What limited infrastructure existed in Gaza before this new Zionist war is today being systematically targeted, destroyed, or severed by Israel, including basic water supplies, sewage systems, and electricity generation. Even before the July 17 attack, 90 percent of Gaza’s water supply, heavily salinated and saturated with poisonous chemicals stemming from ground water seepage of fertilizers, was deemed by world experts as unfit for human consumption, if not for basic agriculture irrigation. Today, most Gazans are largely without any regular supply of water!

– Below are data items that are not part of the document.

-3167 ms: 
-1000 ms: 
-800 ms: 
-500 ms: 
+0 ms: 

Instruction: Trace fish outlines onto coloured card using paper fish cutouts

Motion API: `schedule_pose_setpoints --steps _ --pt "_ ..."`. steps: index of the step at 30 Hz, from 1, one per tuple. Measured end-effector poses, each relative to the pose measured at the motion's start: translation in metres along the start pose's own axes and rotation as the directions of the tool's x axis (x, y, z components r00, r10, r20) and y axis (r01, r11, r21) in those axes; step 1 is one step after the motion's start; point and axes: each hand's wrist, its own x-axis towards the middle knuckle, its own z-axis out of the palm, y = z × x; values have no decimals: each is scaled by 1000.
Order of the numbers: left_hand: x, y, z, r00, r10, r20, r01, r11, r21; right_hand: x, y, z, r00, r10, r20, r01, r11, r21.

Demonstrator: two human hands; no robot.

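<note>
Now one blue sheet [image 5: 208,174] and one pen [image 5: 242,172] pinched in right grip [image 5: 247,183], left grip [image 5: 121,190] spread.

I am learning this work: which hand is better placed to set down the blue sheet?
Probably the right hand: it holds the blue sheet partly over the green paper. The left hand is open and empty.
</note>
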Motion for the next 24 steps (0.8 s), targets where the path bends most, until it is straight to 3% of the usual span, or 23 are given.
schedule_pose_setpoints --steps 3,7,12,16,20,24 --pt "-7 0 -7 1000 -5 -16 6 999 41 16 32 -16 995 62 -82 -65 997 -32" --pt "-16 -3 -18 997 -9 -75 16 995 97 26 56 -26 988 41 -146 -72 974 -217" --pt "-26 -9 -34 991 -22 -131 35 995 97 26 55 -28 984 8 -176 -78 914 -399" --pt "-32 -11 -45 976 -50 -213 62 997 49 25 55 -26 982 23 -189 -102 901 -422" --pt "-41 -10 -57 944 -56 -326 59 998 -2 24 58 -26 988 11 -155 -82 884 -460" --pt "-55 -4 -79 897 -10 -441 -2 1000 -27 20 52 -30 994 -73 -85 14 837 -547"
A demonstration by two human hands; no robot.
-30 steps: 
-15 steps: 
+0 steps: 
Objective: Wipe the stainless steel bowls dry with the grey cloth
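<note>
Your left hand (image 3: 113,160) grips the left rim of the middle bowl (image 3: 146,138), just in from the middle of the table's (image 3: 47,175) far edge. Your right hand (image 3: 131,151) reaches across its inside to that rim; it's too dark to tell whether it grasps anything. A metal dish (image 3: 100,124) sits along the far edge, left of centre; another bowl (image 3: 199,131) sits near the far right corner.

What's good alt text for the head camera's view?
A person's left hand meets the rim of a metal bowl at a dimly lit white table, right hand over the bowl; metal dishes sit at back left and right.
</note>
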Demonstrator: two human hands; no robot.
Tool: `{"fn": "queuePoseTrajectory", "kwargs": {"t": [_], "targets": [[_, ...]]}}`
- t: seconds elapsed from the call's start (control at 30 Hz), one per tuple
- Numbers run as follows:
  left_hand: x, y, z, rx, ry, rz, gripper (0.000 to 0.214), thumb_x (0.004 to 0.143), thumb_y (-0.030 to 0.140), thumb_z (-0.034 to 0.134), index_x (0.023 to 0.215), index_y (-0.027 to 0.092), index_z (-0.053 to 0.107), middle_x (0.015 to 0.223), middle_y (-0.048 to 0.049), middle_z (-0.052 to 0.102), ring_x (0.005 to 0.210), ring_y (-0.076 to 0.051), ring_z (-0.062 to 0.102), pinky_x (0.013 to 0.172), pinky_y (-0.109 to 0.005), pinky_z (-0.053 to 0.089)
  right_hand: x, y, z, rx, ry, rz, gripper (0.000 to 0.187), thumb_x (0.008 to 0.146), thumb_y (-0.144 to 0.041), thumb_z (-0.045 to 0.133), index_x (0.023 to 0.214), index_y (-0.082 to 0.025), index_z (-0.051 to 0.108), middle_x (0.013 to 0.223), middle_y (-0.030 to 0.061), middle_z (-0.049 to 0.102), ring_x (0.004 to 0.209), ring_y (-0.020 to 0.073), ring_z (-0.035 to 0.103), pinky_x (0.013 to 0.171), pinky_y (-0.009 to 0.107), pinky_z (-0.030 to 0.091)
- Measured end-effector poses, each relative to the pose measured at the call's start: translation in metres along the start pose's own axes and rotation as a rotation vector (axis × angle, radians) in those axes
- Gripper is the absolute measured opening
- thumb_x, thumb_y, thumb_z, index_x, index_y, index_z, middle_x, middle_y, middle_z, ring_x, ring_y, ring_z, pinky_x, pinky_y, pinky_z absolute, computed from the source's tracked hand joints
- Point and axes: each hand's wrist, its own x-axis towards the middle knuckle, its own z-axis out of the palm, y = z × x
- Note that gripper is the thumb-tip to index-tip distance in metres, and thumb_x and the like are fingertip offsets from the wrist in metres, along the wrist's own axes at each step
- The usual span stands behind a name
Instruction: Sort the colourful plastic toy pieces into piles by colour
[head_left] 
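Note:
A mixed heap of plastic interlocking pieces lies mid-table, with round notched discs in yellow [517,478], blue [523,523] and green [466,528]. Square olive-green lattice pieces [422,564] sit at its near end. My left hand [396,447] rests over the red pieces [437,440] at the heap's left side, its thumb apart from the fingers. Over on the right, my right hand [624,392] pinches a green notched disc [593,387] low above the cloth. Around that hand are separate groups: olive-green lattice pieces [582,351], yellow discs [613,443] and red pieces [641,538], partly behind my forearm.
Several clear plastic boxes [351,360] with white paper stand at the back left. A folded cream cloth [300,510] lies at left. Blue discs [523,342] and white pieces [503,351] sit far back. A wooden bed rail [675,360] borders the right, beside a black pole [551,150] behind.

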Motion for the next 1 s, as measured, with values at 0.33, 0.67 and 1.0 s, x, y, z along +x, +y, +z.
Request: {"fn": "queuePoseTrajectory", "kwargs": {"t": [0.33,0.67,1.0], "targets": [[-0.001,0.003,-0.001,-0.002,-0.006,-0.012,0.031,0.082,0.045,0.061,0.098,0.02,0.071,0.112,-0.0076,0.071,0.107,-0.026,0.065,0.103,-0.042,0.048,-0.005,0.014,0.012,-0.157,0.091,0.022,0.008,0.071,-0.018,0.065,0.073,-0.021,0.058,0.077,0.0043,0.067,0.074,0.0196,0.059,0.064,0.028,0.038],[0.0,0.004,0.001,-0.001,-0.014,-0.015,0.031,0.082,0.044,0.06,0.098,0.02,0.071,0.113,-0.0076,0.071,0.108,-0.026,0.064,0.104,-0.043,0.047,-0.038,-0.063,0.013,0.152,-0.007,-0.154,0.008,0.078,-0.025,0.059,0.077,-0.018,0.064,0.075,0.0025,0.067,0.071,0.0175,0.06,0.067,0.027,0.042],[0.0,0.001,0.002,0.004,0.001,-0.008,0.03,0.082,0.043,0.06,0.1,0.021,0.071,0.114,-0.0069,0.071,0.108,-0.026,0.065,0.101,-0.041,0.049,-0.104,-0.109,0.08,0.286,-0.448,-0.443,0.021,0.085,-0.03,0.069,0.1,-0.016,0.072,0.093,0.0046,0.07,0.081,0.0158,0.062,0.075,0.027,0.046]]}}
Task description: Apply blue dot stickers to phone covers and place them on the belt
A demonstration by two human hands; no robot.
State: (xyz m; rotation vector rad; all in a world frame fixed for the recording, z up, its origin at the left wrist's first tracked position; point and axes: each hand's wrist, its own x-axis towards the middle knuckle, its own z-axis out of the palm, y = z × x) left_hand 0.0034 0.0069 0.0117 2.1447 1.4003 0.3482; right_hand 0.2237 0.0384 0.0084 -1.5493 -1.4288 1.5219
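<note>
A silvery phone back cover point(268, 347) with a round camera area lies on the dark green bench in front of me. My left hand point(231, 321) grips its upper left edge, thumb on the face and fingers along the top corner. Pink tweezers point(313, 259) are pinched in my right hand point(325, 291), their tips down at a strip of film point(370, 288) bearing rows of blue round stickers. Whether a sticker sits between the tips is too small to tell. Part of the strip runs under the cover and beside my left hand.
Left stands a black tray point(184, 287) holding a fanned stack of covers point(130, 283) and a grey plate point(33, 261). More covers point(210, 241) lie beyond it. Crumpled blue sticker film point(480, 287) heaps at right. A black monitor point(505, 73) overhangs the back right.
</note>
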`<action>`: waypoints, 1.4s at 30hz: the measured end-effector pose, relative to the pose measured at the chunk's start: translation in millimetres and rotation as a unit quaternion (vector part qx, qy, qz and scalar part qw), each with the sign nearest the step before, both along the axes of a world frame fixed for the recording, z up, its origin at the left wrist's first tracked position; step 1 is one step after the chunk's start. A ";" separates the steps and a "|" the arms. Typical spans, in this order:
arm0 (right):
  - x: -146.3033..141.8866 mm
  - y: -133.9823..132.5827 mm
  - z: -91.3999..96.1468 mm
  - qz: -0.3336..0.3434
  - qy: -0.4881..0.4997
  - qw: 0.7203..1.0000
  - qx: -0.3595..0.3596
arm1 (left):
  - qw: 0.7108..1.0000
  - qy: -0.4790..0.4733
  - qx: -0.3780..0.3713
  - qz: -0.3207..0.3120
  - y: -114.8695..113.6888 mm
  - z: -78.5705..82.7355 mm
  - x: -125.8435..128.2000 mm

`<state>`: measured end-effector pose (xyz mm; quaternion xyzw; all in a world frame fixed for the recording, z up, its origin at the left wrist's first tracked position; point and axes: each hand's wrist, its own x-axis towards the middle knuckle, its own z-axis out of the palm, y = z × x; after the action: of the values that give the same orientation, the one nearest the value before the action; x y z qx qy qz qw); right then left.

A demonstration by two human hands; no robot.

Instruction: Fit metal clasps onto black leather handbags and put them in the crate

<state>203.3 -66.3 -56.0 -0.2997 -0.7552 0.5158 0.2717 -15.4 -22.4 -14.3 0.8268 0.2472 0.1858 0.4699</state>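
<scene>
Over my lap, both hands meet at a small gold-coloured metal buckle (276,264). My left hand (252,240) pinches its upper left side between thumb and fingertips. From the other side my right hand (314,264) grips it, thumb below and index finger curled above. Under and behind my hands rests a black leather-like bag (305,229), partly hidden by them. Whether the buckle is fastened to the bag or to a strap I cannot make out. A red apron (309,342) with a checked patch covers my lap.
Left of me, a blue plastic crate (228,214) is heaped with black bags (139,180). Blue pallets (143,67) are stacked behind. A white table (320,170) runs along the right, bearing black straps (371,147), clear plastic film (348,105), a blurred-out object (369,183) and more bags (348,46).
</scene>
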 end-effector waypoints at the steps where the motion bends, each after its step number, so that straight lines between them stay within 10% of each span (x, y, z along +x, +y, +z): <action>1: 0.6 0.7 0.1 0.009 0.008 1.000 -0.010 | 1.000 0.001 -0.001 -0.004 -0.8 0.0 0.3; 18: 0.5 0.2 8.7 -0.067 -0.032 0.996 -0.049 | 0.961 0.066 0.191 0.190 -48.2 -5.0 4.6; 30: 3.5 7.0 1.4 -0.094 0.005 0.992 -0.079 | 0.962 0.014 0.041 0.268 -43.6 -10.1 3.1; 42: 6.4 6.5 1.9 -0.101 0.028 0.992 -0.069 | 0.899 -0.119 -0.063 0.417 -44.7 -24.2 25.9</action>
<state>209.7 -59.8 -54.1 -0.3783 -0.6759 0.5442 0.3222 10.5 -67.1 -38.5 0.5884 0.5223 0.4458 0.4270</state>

The people of Gaza have been subjected for decades to an Israeli embargo/blockade wherein even basic foodstuffs are frequently denied entry, as are essential medical supplies. More than half the population is dependent on UN relief agencies for elementary health care, education, and related social services. No other source of support is available or permitted by Israel.
Directly addressing the plight of Gaza’s people, Hamas spokesman Ismail Haniyeh listed 10 demands as conditions for a ceasefire. “We’ll never go back to the slow death,” Haniyeh said. “Our demands are fair and they are humane. Our people have decided.” The demands, all rejected by the Israeli government, are as follows:
• Withdrawal of Israeli tanks from the Gaza border.
• Freeing all the prisoners that were arrested after the killing of the three youths. (Some 800 were arrested by Israel police and IDF forces.)
• Lifting the siege and opening the border crossings to commerce and people.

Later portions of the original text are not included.